Armelle Mabon, historienne française engagée sur cette question, insiste sur l’importance de franchir un cap décisif : la reconnaissance totale et officielle du massacre. Dans son livre, Le massacre de Thiaroye : 1er décembre 1944 ; Histoire d’un mensonge d’État, elle révèle les rouages d’une « entreprise de falsification historique » visant à minimiser l’ampleur de la tragédie et à diluer les responsabilités.
Une commémoration teintée de soupçons
Alors que le Sénégal prépare les commémorations du 80ᵉ anniversaire de Thiaroye, les tensions sur la transparence historique restent vives. Depuis 2014, la France affirme avoir transmis à Dakar toutes les archives relatives à cet événement. Mais, selon des chercheurs sénégalais, des documents pourraient être encore dissimulés, empêchant une reconstitution complète des faits.
Cette quête de vérité dépasse la simple restitution d’archives. Elle symbolise une lutte pour la reconnaissance des souffrances subies par des générations de soldats africains marginalisés, humiliés, et parfois exécutés pour leur loyauté envers une France qui les a trahis.
Une résonance contemporaine
Le massacre de Thiaroye n’est pas qu’un souvenir lointain ; il éclaire les défis actuels des relations franco-africaines. La reconnaissance des crimes coloniaux est une étape essentielle pour rétablir une confiance mise à mal par des décennies de condescendance et de silences gênants.
Les mots de François Hollande, bien que tardifs, ouvrent une porte à une discussion nécessaire sur le passé colonial de la France. Cependant, des excuses officielles et des réparations symboliques ou financières restent à l’horizon. Ce massacre, tout comme d’autres exactions commises dans le cadre colonial, ne peut être véritablement clos sans un processus complet de justice mémorielle.
Pour le Sénégal, le massacre de Thiaroye est un drame mémorielle, mais aussi un enjeu politique actuel.

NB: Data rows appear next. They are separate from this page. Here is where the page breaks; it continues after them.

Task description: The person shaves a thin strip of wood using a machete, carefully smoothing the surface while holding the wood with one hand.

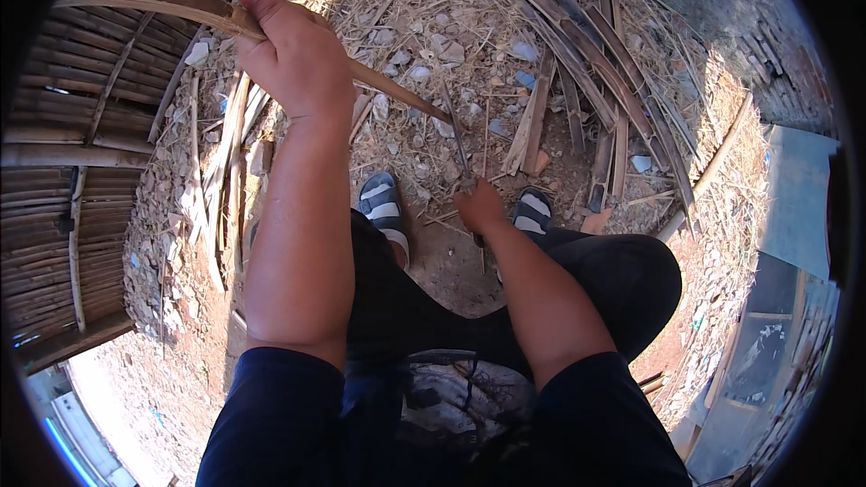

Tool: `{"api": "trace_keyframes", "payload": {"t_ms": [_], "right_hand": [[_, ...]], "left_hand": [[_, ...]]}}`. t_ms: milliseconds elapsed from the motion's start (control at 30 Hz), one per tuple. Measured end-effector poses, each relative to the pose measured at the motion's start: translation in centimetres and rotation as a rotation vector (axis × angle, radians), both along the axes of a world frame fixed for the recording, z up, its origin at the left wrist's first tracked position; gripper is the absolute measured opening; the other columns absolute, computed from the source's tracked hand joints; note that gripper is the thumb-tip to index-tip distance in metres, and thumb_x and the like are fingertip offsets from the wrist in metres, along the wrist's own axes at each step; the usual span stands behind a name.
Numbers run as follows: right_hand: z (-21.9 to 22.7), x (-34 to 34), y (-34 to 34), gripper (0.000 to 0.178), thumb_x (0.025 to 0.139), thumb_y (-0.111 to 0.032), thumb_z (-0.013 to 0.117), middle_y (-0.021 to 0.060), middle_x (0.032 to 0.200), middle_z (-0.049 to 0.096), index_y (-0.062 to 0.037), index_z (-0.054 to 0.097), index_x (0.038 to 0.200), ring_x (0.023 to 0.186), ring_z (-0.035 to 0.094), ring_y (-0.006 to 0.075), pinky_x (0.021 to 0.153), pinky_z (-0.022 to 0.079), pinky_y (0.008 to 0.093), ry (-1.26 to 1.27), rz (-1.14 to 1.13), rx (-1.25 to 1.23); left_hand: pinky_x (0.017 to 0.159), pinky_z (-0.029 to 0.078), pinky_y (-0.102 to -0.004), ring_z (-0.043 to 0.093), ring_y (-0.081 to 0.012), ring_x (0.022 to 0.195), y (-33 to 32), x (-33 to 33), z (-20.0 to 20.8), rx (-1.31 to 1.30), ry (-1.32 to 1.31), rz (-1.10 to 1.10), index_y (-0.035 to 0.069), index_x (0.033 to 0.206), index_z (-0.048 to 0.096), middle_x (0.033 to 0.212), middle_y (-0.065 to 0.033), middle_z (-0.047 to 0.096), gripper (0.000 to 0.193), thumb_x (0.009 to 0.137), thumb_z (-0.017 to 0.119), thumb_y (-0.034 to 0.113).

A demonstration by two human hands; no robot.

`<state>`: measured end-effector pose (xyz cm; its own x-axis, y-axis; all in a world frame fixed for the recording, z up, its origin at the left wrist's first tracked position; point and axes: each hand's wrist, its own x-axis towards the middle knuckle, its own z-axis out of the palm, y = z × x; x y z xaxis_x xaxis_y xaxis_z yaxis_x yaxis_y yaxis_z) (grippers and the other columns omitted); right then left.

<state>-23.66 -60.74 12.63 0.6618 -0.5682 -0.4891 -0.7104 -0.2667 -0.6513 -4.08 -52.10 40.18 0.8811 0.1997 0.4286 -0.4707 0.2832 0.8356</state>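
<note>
My left hand (298, 59), raised at the upper left, is closed around a long split bamboo strip (397, 88). One end of the strip passes out toward the upper left; the other slopes down to the right, over the ground. Lower and nearer my knees, my right hand (481, 207) grips a knife with a long narrow blade (457, 140). Its blade points away from me and crosses the strip's lower end, appearing to touch it. Fingers hide most of the knife's handle.
Several dark bamboo slats (600, 63) lie piled at the far right, with paler strips (234, 162) at the left. Stones and straw cover the ground around my sandalled feet (381, 203). A bamboo slat wall (63, 243) stands left; grey panels (798, 203) stand right.
</note>
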Motion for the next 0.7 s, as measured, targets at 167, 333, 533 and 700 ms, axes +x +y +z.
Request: {"api": "trace_keyframes", "payload": {"t_ms": [167, 333, 533, 700], "right_hand": [[3.6, 2.3, -0.5, 0.047, 0.082, -0.029, 0.066, 0.0281, 0.101, 0.068, 0.0042, 0.059, 0.115, 0.099, 0.065, 0.0442, 0.087, 0.050, 0.0484, -0.163, -0.149, 0.115], [9.9, 3.3, 0.1, 0.042, 0.085, -0.027, 0.068, 0.0238, 0.094, 0.067, 0.0032, 0.058, 0.113, 0.088, 0.067, 0.0371, 0.078, 0.052, 0.0456, -0.529, -0.170, -0.036], [1.8, -0.4, 0.8, 0.048, 0.085, -0.026, 0.068, 0.0284, 0.107, 0.067, 0.0047, 0.056, 0.120, 0.104, 0.065, 0.0425, 0.089, 0.051, 0.0486, 0.105, 0.083, -0.152], [-0.3, -0.4, -0.3, 0.047, 0.084, -0.025, 0.067, 0.0263, 0.098, 0.068, 0.0053, 0.056, 0.118, 0.093, 0.067, 0.0414, 0.082, 0.053, 0.0469, 0.045, 0.013, 0.046]], "left_hand": [[0.042, 0.033, -0.0257, 0.040, -0.0077, 0.045, -0.2, 0.4, -0.4, -0.034, 0.003, -0.008, 0.010, 0.076, 0.040, 0.055, 0.0020, 0.040, 0.044, 0.104, 0.049, 0.043], [0.045, 0.031, -0.0300, 0.039, -0.0129, 0.045, -0.2, 0.4, -0.3, 0.009, -0.045, 0.019, 0.010, 0.068, 0.039, 0.051, -0.0017, 0.040, 0.049, 0.105, 0.045, 0.042], [0.047, 0.031, -0.0291, 0.038, -0.0081, 0.051, 0.3, 1.2, -1.0, 0.086, 0.036, 0.108, 0.009, 0.079, 0.041, 0.058, 0.0026, 0.041, 0.040, 0.105, 0.049, 0.039], [0.045, 0.030, -0.0299, 0.037, -0.0119, 0.045, 0.3, 1.4, -0.8, 0.043, 0.020, 0.092, 0.010, 0.074, 0.039, 0.054, -0.0022, 0.041, 0.041, 0.105, 0.045, 0.035]]}}
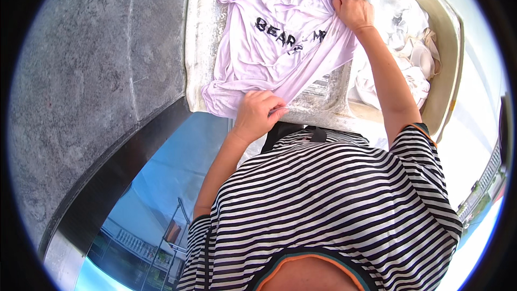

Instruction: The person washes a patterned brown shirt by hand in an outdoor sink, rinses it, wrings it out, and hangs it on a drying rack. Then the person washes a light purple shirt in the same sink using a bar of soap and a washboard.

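Observation:
A wet, wrinkled pale-lilac shirt [258,62] with black lettering lies spread over the worn washboard [318,87] of a laundry sink. At its near edge my left hand [255,115] has its fingers closed on the fabric, by the sink's front rim. My right hand [354,12] pinches the shirt's right edge farther away, beside the divider to the basin. Between the two hands the cloth's edge runs taut on a slant. Part of the ridged washing surface shows below that edge.
To the right, the sink's basin [451,70] holds a heap of wet white and beige laundry [412,56]. A grey stone slab [91,59] with a dark edge adjoins the sink on the left.

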Demonstrator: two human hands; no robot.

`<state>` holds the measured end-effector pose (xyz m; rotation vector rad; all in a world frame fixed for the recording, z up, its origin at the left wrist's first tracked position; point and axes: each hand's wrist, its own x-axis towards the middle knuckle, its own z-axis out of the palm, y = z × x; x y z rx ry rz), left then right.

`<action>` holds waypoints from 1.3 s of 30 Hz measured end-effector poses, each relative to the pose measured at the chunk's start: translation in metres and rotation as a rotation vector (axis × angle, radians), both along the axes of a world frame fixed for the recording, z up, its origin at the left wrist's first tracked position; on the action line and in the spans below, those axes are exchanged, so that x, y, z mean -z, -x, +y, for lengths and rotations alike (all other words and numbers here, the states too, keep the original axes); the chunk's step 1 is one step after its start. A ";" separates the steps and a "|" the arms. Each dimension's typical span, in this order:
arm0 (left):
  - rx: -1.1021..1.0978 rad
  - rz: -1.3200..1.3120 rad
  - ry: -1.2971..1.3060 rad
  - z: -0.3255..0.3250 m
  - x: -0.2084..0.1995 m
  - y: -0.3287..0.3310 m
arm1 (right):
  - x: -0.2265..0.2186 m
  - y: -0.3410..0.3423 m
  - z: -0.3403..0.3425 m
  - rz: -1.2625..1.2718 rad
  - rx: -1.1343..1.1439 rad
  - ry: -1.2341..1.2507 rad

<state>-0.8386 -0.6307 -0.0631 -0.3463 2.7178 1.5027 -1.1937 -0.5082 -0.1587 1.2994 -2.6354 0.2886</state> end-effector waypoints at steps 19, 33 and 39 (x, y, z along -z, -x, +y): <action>0.019 0.062 0.486 -0.085 -0.041 0.138 | -0.057 0.006 -0.048 -0.216 0.203 0.206; -0.066 -0.012 0.195 0.010 -0.028 -0.018 | -0.009 0.005 -0.030 -0.122 0.050 -0.041; 0.025 0.167 0.264 -0.005 -0.029 -0.015 | -0.041 -0.223 -0.020 -0.355 -0.680 0.179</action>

Lors d’un discours en campagne électorale, le Premier ministre Ousmane Sonko a énoncé les limites de la reconnaissance française : « Ce n’est pas à la France de fixer unilatéralement le nombre d’Africains trahis et assassinés. » Son message reflète une volonté de remplacer le récit africain au centre des commémorations, loin des narrations imposées par l’ancienne puissance coloniale.

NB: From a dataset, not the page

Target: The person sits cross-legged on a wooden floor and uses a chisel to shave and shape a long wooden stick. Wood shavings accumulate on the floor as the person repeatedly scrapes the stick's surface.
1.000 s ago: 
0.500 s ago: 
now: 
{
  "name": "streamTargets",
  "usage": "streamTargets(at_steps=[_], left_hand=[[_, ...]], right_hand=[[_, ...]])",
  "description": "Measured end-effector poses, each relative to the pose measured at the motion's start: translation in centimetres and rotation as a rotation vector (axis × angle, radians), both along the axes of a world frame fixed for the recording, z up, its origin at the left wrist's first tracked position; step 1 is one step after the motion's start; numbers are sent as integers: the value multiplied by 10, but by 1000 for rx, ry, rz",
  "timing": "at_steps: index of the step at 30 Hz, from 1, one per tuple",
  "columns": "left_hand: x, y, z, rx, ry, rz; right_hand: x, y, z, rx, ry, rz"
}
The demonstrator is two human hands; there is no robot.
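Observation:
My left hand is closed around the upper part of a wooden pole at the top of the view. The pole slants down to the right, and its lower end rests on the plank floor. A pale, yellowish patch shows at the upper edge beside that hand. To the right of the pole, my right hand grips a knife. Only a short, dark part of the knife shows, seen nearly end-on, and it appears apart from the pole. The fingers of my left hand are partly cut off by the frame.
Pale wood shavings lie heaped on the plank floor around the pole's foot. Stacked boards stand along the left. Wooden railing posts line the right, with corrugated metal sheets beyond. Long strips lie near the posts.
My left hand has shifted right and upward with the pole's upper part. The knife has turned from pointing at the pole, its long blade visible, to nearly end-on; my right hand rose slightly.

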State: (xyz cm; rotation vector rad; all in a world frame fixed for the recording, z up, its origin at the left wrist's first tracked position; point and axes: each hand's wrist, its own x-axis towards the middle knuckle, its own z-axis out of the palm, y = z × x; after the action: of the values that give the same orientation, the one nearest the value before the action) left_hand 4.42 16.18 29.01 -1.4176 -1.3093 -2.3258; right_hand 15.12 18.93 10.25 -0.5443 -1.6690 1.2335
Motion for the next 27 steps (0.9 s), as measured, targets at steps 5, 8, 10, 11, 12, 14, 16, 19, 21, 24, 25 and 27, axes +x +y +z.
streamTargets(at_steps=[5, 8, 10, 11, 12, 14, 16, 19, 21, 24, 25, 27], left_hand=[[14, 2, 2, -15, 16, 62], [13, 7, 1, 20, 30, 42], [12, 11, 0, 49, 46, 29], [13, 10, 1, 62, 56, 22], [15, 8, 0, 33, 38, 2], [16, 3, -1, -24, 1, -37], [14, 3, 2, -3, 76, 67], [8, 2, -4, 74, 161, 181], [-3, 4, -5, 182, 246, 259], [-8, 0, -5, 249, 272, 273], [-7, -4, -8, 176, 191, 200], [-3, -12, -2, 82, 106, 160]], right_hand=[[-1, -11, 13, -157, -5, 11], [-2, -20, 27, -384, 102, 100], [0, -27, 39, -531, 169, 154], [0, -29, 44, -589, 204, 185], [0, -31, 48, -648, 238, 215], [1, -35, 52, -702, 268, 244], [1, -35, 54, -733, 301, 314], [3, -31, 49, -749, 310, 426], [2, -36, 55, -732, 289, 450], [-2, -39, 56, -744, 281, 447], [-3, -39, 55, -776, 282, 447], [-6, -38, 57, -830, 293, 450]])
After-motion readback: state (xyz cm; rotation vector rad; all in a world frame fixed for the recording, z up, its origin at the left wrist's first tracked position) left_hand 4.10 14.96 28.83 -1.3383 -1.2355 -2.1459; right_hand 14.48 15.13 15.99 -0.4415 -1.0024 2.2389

Une mémoire à raviver pour réconcilier
Les commémorations de Thiaroye, comme le souligne Mamadou Diouf, sont un devoir collectif, non seulement pour le Sénégal mais aussi pour tous les pays concernés et pour la France elle-même. Elles doivent être une occasion de raviver la mémoire des tirailleurs sacrifiés, tout en exhortant les institutions à rendre accessible la vérité. Armelle Mabon rappelle que ces hommes n’ont pas seulement été tués ; leur mémoire a été souillée par des décennies de mensonges et de déni.
Comme le disait François Hollande, « Les mots doivent être mis là où ils correspondent à une réalité. » À Thiaroye, la réalité fut celle d’un massacre. À nous de faire en sorte qu’elle devienne aussi celle d’une réconciliation mémorielle.

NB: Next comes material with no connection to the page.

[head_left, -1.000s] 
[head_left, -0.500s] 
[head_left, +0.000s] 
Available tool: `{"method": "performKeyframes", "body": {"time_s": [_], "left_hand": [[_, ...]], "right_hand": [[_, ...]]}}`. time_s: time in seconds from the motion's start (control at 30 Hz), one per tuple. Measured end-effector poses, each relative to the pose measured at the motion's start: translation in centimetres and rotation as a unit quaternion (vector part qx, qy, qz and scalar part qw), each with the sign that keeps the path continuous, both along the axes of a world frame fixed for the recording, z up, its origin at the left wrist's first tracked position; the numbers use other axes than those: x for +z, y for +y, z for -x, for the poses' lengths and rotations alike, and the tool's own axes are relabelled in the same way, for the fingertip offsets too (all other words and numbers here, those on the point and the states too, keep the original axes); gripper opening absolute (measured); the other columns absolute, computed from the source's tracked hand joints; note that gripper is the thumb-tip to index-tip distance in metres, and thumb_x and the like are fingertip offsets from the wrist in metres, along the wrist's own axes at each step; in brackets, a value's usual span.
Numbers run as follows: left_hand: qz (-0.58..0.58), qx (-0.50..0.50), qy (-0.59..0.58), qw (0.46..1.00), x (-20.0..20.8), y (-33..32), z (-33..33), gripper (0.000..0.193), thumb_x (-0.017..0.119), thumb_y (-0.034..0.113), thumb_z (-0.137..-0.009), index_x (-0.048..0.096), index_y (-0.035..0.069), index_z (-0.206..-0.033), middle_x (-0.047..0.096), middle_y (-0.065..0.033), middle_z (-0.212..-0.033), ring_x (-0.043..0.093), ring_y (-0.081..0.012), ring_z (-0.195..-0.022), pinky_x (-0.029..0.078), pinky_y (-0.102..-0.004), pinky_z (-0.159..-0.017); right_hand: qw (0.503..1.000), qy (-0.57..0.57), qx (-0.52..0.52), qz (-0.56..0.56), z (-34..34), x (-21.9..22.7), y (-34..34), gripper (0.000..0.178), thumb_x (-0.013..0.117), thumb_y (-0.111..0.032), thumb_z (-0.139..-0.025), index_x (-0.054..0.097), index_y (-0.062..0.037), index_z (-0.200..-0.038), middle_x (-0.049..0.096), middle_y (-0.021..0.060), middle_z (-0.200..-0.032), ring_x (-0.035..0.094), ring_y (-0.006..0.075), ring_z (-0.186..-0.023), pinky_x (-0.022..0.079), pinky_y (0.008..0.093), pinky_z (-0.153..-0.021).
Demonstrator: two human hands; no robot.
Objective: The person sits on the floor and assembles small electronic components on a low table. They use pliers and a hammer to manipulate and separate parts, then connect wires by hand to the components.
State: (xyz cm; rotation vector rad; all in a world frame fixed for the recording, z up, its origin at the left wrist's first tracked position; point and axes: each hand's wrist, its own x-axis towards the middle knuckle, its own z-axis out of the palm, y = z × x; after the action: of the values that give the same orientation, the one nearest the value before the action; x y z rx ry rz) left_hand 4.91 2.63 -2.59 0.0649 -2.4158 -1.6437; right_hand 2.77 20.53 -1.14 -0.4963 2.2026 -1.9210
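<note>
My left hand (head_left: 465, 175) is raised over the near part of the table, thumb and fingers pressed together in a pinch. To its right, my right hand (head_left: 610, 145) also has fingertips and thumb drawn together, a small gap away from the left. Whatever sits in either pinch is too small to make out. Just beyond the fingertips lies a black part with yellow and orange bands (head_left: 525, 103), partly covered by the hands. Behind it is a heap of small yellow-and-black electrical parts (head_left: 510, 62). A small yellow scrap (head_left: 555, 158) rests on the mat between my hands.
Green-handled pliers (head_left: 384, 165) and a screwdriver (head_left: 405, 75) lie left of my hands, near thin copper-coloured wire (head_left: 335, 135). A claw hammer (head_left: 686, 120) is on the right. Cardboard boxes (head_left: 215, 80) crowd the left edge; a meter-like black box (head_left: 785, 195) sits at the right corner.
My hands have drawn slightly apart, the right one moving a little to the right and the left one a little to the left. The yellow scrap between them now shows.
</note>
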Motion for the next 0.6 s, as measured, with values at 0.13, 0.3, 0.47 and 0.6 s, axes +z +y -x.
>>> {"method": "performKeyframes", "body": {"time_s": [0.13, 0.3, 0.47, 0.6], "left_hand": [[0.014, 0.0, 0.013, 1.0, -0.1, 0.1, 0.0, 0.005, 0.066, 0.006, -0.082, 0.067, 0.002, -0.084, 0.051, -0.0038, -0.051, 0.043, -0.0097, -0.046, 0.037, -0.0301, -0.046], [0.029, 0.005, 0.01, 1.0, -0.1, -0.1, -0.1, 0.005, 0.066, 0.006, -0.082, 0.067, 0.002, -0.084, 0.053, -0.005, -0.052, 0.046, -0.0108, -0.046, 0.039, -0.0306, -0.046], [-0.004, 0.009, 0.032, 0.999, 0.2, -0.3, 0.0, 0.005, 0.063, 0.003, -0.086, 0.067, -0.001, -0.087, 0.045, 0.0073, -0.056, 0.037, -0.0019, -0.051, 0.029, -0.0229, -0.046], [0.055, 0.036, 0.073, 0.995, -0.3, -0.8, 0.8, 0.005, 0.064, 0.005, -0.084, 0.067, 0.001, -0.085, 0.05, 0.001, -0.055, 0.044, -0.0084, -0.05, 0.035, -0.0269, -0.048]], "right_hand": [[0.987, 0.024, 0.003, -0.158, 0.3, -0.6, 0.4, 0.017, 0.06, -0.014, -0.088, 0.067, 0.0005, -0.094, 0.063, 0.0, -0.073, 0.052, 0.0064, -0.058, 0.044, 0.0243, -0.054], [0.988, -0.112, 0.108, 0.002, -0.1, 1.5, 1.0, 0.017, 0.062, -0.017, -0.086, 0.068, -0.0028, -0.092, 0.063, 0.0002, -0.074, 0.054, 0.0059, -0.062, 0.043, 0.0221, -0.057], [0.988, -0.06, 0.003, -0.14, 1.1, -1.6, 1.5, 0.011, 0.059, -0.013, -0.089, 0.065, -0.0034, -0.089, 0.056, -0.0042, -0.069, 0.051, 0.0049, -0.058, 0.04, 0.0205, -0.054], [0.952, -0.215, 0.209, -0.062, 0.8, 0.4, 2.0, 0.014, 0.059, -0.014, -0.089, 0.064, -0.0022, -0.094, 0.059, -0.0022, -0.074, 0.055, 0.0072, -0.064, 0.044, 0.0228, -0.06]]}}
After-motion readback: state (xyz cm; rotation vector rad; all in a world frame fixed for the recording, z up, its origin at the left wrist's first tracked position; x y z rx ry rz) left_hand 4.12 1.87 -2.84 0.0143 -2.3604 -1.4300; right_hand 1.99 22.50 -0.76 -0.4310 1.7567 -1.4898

Cette tragédie nous interroge sur le devoir de mémoire envers tous les oubliés de l’histoire, et sur notre capacité à bâtir un avenir collectif à partir de vérités douloureuses mais essentielles.
Le massacre de Thiaroye, longtemps refoulé dans les marges de l’histoire, est aujourd’hui une métaphore de la complexité des relations entre la France et l’Afrique. Reconnaître ce massacre comme un crime historique, c’est reconnaître que la décolonisation n’est pas seulement un fait juridique ou politique : c’est un processus de réconciliation mémorielle. Thiaroye nous rappelle que l’histoire ne s’efface pas. Elle attend, patiente, et revient à la lumière quand ceux qui réclament justice persistent et refusent de se taire.